→ Required work
All lines of the material must be output verbatim.

───

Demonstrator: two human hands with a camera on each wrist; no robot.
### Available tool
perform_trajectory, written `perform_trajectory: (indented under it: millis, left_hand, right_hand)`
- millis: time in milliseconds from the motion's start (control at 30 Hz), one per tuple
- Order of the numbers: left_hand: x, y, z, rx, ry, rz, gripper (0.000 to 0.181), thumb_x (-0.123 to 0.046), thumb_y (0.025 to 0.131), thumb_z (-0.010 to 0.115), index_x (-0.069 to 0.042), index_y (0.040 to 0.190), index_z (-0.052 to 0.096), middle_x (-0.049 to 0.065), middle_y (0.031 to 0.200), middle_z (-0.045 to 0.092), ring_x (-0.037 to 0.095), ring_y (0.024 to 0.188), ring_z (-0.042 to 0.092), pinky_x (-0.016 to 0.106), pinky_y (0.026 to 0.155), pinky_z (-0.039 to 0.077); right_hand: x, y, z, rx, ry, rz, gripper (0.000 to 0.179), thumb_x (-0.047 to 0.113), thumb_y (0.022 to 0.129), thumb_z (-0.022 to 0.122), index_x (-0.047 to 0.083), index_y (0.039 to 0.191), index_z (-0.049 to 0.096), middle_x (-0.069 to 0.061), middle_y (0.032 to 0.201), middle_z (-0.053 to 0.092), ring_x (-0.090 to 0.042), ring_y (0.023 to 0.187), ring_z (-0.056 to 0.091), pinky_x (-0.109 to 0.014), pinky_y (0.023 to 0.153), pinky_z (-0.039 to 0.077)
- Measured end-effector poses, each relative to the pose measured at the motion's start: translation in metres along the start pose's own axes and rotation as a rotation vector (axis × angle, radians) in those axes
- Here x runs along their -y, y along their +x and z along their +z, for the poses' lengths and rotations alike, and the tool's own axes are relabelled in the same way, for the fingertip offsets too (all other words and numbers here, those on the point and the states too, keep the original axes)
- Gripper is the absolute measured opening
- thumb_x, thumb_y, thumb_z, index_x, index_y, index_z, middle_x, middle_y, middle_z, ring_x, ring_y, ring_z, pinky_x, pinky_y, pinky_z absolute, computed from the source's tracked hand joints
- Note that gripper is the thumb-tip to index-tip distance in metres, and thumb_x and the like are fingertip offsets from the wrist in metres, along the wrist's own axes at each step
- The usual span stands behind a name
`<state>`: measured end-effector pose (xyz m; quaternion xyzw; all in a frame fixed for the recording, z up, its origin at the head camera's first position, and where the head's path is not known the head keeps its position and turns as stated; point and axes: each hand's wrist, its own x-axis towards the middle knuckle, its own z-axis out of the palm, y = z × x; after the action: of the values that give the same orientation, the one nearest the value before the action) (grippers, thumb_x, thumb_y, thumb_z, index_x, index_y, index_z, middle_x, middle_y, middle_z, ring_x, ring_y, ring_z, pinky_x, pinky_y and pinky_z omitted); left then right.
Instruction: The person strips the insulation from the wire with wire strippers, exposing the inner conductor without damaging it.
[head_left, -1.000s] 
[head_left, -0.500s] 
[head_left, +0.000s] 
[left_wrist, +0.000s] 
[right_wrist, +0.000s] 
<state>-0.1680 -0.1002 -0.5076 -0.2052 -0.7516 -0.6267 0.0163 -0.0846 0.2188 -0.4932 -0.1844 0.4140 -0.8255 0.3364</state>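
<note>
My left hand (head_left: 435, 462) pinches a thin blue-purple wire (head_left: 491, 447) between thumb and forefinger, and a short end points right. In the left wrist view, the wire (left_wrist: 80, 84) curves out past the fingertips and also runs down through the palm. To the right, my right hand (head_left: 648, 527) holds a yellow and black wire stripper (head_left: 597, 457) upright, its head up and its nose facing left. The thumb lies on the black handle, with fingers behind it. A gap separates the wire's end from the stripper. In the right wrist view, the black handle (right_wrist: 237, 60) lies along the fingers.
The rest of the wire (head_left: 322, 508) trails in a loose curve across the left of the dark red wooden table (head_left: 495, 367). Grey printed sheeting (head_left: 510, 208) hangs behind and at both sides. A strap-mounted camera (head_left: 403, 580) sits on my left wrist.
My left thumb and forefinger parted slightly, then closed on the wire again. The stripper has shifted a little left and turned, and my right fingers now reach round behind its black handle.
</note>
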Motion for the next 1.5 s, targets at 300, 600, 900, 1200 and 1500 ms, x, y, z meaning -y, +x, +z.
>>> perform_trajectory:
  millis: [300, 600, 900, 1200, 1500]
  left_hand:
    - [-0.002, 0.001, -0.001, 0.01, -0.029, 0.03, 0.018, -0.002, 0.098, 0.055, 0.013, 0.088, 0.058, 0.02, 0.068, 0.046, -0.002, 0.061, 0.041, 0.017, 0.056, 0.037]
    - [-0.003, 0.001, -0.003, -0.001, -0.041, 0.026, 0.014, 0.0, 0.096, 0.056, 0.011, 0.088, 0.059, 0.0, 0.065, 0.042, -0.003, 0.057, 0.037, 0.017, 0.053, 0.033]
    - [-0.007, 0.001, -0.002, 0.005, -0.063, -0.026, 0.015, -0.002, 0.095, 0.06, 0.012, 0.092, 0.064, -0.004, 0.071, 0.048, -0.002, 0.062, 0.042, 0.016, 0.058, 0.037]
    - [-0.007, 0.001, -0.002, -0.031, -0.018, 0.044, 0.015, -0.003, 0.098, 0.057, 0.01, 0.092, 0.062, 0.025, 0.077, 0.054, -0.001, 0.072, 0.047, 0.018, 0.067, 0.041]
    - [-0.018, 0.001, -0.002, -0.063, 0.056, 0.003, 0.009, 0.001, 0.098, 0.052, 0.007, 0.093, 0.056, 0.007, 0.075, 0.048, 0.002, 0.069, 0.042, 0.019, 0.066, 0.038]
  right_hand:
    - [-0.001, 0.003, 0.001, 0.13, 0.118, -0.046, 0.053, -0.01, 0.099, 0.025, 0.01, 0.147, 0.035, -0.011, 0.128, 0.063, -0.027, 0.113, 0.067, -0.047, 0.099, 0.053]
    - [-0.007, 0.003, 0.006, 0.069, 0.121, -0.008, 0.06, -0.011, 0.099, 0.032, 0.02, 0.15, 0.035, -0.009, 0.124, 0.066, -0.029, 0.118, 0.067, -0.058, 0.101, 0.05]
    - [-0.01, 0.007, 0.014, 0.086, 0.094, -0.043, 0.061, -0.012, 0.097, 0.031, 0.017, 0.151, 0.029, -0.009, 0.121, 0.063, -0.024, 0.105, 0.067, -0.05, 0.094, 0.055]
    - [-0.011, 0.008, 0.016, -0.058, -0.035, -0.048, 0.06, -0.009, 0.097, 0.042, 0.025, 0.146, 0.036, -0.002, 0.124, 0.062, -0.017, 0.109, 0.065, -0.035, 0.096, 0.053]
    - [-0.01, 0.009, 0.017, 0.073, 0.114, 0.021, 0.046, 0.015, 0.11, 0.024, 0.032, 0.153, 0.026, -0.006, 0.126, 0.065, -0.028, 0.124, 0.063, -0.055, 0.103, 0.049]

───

→ Your response
Demonstrator: two human hands with a camera on each wrist; no robot.
### Available tool
perform_trajectory, written `perform_trajectory: (indented under it: millis, left_hand, right_hand)`
- millis: time in milliseconds from the motion's start (control at 30 Hz), one per tuple
- Order of the numbers: left_hand: x, y, z, rx, ry, rz, gripper (0.000 to 0.181), thumb_x (-0.123 to 0.046), thumb_y (0.025 to 0.131), thumb_z (-0.010 to 0.115), index_x (-0.069 to 0.042), index_y (0.040 to 0.190), index_z (-0.052 to 0.096), middle_x (-0.049 to 0.065), middle_y (0.031 to 0.200), middle_z (-0.045 to 0.092), ring_x (-0.037 to 0.095), ring_y (0.024 to 0.188), ring_z (-0.042 to 0.092), pinky_x (-0.016 to 0.106), pinky_y (0.026 to 0.155), pinky_z (-0.039 to 0.077); right_hand: x, y, z, rx, ry, rz, gripper (0.000 to 0.179), thumb_x (-0.047 to 0.113), thumb_y (0.022 to 0.129), thumb_z (-0.022 to 0.122), index_x (-0.047 to 0.083), index_y (0.039 to 0.191), index_z (-0.049 to 0.096), middle_x (-0.069 to 0.061), middle_y (0.032 to 0.201), middle_z (-0.053 to 0.092), ring_x (-0.090 to 0.042), ring_y (0.023 to 0.187), ring_z (-0.056 to 0.091), pinky_x (-0.109 to 0.014), pinky_y (0.023 to 0.153), pinky_z (-0.039 to 0.077)
- Measured end-effector poses, each relative to the pose measured at the motion's start: translation in metres along the start pose's own axes and rotation as a rotation vector (axis × angle, radians) in those axes
- Here x runs along their -y, y along their +x and z along their +z, for the poses' lengths and rotations alike, and the tool's own axes are relabelled in the same way, for the fingertip offsets too (all other words and numbers here, those on the point and the states too, keep the original axes)
- Gripper is the absolute measured opening
- thumb_x, thumb_y, thumb_z, index_x, index_y, index_z, middle_x, middle_y, middle_z, ring_x, ring_y, ring_z, pinky_x, pinky_y, pinky_z absolute, computed from the source's tracked hand joints
- Note that gripper is the thumb-tip to index-tip distance in metres, and thumb_x and the like are fingertip offsets from the wrist in metres, along the wrist's own axes at each step
- The usual span stands behind a name
`<state>`: measured end-effector pose (xyz m; quaternion xyzw; all in a frame fixed for the recording, z up, its origin at the head camera's first position, and where the head's path is not known the head keeps its position and turns as stated; point and axes: each hand's wrist, its own x-axis towards the middle knuckle, its own z-axis out of the palm, y = z × x; after the action: of the values that give the same orientation, the one nearest the value before the action) (grippers, thumb_x, thumb_y, thumb_z, index_x, index_y, index_z, middle_x, middle_y, middle_z, ring_x, ring_y, ring_z, pinky_x, pinky_y and pinky_z omitted); left then right.
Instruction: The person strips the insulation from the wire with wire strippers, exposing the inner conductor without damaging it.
[head_left, -1.000s] 
[head_left, -0.500s] 
[head_left, +0.000s] 
[left_wrist, +0.000s] 
[right_wrist, +0.000s] 
<state>-0.1680 -0.1002 -0.5076 -0.2052 -0.7516 -0.6267 0.0163 -0.0846 0.2188 -0.4932 -0.1844 0.4140 -0.8255 0.3364</state>
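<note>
My left hand (head_left: 435, 462) pinches a thin blue-purple wire (head_left: 491, 447) between thumb and forefinger, and a short end points right. In the left wrist view, the wire (left_wrist: 80, 84) curves out past the fingertips and also runs down through the palm. To the right, my right hand (head_left: 648, 527) holds a yellow and black wire stripper (head_left: 597, 457) upright, its head up and its nose facing left. The thumb lies on the black handle, with fingers behind it. A gap separates the wire's end from the stripper. In the right wrist view, the black handle (right_wrist: 237, 60) lies along the fingers.
The rest of the wire (head_left: 322, 508) trails in a loose curve across the left of the dark red wooden table (head_left: 495, 367). Grey printed sheeting (head_left: 510, 208) hangs behind and at both sides. A strap-mounted camera (head_left: 403, 580) sits on my left wrist.
My left thumb and forefinger parted slightly, then closed on the wire again. The stripper has shifted a little left and turned, and my right fingers now reach round behind its black handle.
</note>
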Motion for the next 1.5 s, targets at 300, 600, 900, 1200 and 1500 ms, x, y, z meaning -y, +x, +z.
>>> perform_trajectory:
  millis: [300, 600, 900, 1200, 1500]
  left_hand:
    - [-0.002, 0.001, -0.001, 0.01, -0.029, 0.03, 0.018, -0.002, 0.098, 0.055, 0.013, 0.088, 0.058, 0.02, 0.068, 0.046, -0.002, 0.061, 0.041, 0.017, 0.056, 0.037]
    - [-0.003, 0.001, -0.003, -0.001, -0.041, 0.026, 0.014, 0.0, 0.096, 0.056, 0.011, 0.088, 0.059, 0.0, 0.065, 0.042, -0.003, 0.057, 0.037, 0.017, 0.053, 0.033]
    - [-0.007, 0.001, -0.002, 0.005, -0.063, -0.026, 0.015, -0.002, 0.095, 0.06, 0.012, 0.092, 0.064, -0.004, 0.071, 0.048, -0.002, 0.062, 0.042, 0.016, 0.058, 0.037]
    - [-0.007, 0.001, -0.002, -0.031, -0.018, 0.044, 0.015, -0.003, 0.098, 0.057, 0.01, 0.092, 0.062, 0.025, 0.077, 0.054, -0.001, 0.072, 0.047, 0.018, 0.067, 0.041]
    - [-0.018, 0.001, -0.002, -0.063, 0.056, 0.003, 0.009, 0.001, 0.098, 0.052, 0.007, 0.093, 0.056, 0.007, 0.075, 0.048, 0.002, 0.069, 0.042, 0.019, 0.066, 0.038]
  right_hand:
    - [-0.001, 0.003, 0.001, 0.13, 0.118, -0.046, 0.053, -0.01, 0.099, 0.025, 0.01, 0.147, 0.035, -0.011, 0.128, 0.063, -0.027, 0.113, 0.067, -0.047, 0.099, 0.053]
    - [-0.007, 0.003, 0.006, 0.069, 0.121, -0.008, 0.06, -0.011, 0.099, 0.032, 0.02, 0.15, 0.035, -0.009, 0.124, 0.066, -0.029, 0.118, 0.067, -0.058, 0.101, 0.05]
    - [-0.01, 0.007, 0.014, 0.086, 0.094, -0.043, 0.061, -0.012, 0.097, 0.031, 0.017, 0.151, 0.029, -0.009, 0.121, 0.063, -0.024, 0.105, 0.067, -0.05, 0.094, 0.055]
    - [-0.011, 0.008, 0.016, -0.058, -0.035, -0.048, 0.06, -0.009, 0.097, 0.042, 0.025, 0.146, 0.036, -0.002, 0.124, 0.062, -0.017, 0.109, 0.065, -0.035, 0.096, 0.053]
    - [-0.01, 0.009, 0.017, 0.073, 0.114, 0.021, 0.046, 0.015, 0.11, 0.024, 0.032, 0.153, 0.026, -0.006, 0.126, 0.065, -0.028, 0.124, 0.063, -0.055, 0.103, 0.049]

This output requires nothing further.